Beautiful

Summary: 17-year-old Piper Halliwell is struggling to fit in at school. Could her struggle lead to something more serious that goes far beyond the walls of Baker High? Rated R for language.

~&~

Reflections don't lie.... Maybe it's your eyes that do.

Day by day I sit in the silence in my room while life passes me by. I don't really see any use for life, because if there was a use for it, I wouldn't be sitting here on my bed staring at the ceiling wondering what my life could be like if I just fucking fit in at my school. God. School. I hate it. I hate every single thing about it. The people, the teachers, the pressure. Everything. Lately I haven't been turning things in, and of course, the teachers seem thing think that's a problem, the people think I'm not turning things in because I don't want to be named "the smart one" and last but not least, there's the pressure. Threats of failure. Why not fail at school? I've failed at life already, what's one more thing added on to the growing list? I'm used to this by now.

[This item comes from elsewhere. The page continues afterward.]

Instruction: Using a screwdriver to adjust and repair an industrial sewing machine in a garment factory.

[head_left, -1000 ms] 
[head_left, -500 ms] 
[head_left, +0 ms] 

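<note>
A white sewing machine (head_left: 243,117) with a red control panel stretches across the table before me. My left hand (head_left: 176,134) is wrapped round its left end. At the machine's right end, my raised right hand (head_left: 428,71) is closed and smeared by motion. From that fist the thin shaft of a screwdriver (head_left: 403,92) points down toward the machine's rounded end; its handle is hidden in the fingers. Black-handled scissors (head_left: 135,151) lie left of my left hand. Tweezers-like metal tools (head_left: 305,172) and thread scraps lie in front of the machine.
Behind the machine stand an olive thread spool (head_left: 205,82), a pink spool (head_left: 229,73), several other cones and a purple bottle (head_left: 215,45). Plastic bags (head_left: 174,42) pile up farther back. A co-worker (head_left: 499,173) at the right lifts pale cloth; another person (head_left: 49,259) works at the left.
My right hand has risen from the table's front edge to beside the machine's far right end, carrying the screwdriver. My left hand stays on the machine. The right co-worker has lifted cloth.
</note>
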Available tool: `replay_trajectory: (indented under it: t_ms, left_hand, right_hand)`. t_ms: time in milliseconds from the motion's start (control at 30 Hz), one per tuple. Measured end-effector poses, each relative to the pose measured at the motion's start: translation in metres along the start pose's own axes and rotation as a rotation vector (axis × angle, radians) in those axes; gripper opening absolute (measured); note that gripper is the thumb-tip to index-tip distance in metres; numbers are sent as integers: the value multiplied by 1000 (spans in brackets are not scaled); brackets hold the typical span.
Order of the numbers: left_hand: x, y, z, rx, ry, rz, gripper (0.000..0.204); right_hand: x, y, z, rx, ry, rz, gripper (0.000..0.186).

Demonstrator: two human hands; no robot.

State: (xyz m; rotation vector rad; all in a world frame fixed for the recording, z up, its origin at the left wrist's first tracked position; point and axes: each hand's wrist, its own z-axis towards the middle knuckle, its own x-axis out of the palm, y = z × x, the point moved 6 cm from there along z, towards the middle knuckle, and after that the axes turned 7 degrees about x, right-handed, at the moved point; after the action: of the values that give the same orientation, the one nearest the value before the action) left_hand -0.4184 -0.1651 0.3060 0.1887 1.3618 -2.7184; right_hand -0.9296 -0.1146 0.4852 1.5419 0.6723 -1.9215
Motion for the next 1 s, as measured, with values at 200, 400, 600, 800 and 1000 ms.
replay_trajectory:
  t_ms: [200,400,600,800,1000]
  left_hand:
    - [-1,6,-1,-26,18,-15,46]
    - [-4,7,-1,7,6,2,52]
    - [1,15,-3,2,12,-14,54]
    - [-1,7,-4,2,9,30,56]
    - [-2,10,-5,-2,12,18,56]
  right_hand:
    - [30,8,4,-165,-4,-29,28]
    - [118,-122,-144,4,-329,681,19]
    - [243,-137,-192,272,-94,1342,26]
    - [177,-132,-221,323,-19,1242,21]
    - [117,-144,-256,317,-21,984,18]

There's a person I idolize. Someone I wish I was like so bad that it literally hurt. My older sister, Prue. She was the one who always fit in at school. Always had a boyfriend, always had friends. Confident, beautiful, and thin. Went to parties and enjoyed life. Then, on the other hand, there's me. I'm the one who never fits in at school. The one who's never had a boyfriend and had never been to a party. Very low confidence, ugly, and average sized. The one who hates life. Hates herself.

Then, this summer, my life was saved by something I never expected. Depression led to absolutely no eating, which led to weight loss, which ultimately led to being thin, beautiful, and confident. I kept up this cycle of no eating, because, well, nobody really seemed to notice, let alone care. It went on through my Junior year in High School. I was loving this. Loving the attention I was finally getting. Everyone came up to me and commented on my weight loss.

"Piper, you look great!" They would say. "How'd you lose so much weight? You look awesome!"

And so in my head I was doing something right. My Grams didn't seem to notice, and neither did my younger sister Phoebe, who was in a world of her own. This went on all through Junior year and all through the summer. After the first time I passed out, I finally realized what it was that was changing me.

Anorexia.

My only question now is, do I wan't to get rid of it or not?